TASK DIRECTIONS
The answer must give back every line of the data exactly, with no pictures.

RECORDED DATA
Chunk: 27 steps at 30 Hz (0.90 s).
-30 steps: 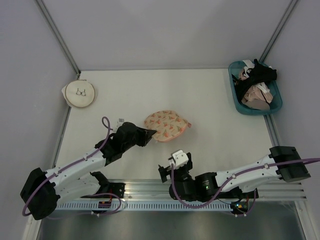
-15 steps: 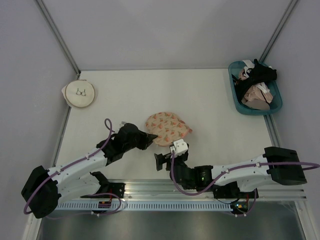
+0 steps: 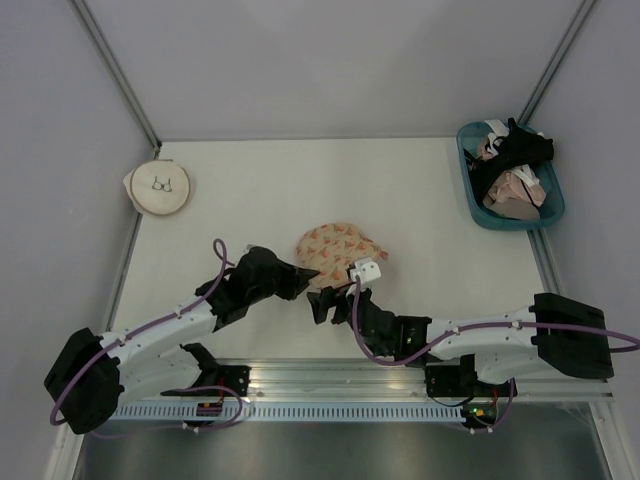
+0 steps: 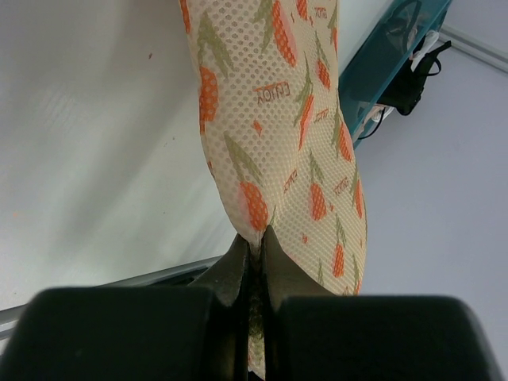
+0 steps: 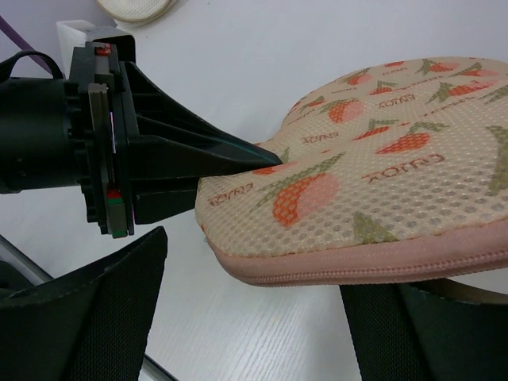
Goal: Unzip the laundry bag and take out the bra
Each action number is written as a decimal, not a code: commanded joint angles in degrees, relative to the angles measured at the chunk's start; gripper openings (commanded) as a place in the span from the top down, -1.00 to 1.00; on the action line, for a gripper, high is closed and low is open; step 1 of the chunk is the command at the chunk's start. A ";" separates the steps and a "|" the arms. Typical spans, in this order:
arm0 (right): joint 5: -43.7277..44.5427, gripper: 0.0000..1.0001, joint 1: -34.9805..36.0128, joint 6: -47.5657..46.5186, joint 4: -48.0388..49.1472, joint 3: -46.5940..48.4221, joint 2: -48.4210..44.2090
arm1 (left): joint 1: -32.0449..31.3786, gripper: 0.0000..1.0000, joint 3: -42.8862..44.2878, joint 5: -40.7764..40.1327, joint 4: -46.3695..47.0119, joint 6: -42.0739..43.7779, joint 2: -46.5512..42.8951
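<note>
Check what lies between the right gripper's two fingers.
The laundry bag's pink zippered rim, over bare white table; the right wrist view shows it, the right gripper's fingers open either side.

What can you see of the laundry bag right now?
The laundry bag is a flat oval pouch of peach mesh printed with orange-pink fruit shapes and small lettering. It is edged by a pink zipper rim, closed where visible. It lies on the table, and its near edge looks lifted. The left hand is shut on its near-left edge; the open right hand flanks the near rim.
</note>
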 commanded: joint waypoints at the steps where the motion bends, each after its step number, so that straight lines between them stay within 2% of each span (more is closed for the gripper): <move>1: -1.86 -0.67 -0.78 1.06 4.20 -0.23 0.09 | -0.02 0.96 -0.25 3.32 3.66 -2.38 0.24; 3: -2.12 -0.56 -1.04 1.41 4.38 -0.23 0.35 | -0.02 0.96 -0.43 3.49 3.92 -2.65 0.41; 6: -2.91 -0.22 -1.74 2.02 4.55 -0.23 0.88 | -0.02 0.96 -0.60 3.76 3.92 -3.08 0.59; 7: -3.17 0.00 -1.74 2.46 4.82 -0.23 0.97 | -0.02 0.96 -0.60 3.84 3.92 -3.17 0.76; 9: -3.44 0.17 -1.74 2.72 5.08 -0.23 0.97 | -0.02 0.96 -0.60 3.85 5.68 -3.26 1.20; 10: -3.62 0.34 -1.74 2.99 5.08 -0.31 0.97 | -0.02 0.96 -0.60 4.11 5.85 -3.17 1.38; 12: -3.70 0.40 -1.74 3.43 5.08 -0.49 0.62 | -0.02 0.96 -0.69 4.28 6.56 -3.44 1.90; 15: -4.14 0.26 -1.74 3.69 5.17 -0.75 0.18 | 0.06 0.96 -1.04 4.64 7.61 -3.79 2.43; 17: -4.23 0.26 -1.74 3.78 5.43 -0.84 0.09 | -0.02 0.96 -1.04 4.81 7.96 -3.87 2.79; 20: -4.06 0.39 -1.74 3.78 5.70 -0.84 0.09 | -0.03 0.96 -1.04 5.16 8.67 -3.96 3.40; 23: -3.79 0.70 -1.74 3.78 5.00 -0.93 -0.35 | -0.02 0.96 -1.48 4.55 8.67 -4.05 3.14; 24: -3.71 0.90 -1.66 3.78 4.73 -1.02 -0.78 | 0.06 0.96 -1.48 4.37 8.75 -3.96 3.05; 25: -3.70 0.99 -1.74 3.87 3.95 -1.10 -1.05 | 0.06 0.96 -1.57 3.76 8.76 -4.14 2.96; 27: -3.70 0.99 -1.74 4.13 2.80 -1.37 -2.10 | -0.02 0.96 -1.83 3.06 8.67 -4.14 2.87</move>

PROBLEM SOLUTION
Chunk: 27 steps at 30 Hz (0.90 s).
-30 steps: 
-15 steps: 
+0 steps: 
+0 steps: 
+0 steps: 
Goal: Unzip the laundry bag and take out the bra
Each action number is written as a decimal, not a code: commanded joint angles in degrees, relative to the angles measured at the chunk's start; gripper openings (commanded) as a place in the span from the top down, -1.00 to 1.00; on the action line, for a gripper, high is closed and low is open; step 1 of the chunk is the command at the chunk's start. A ";" separates the steps and a "|" the arms. Typical spans, in this order:
arm0 (right): joint 5: -43.7277..44.5427, gripper: 0.0000..1.0001, joint 1: -34.9805..36.0128, joint 6: -47.5657..46.5186, joint 4: -48.0388..49.1472, joint 3: -46.5940..48.4221, joint 2: -48.4210..44.2090
arm1 (left): joint 1: -32.0449..31.3786, gripper: 0.0000..1.0000, joint 3: -42.8862..44.2878, joint 5: -40.7764..40.1327, joint 4: -46.3695..47.0119, joint 6: -42.0739..43.7779, joint 2: -46.5512..42.8951
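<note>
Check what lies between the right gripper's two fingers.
The laundry bag's pink zippered rim, over bare white table; the right wrist view shows it, the right gripper's fingers open either side.

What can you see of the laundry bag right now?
The laundry bag is a flat oval pouch of peach mesh printed with orange-pink fruit shapes and small lettering. It is edged by a pink zipper rim, closed where visible. It lies on the table, and its near edge looks lifted. The left hand is shut on its near-left edge; the open right hand flanks the near rim.
</note>
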 commanded: joint waypoints at the steps where the motion bends, each after its step number, so that straight lines between them stay within 2% of each span (more is closed for the gripper): <move>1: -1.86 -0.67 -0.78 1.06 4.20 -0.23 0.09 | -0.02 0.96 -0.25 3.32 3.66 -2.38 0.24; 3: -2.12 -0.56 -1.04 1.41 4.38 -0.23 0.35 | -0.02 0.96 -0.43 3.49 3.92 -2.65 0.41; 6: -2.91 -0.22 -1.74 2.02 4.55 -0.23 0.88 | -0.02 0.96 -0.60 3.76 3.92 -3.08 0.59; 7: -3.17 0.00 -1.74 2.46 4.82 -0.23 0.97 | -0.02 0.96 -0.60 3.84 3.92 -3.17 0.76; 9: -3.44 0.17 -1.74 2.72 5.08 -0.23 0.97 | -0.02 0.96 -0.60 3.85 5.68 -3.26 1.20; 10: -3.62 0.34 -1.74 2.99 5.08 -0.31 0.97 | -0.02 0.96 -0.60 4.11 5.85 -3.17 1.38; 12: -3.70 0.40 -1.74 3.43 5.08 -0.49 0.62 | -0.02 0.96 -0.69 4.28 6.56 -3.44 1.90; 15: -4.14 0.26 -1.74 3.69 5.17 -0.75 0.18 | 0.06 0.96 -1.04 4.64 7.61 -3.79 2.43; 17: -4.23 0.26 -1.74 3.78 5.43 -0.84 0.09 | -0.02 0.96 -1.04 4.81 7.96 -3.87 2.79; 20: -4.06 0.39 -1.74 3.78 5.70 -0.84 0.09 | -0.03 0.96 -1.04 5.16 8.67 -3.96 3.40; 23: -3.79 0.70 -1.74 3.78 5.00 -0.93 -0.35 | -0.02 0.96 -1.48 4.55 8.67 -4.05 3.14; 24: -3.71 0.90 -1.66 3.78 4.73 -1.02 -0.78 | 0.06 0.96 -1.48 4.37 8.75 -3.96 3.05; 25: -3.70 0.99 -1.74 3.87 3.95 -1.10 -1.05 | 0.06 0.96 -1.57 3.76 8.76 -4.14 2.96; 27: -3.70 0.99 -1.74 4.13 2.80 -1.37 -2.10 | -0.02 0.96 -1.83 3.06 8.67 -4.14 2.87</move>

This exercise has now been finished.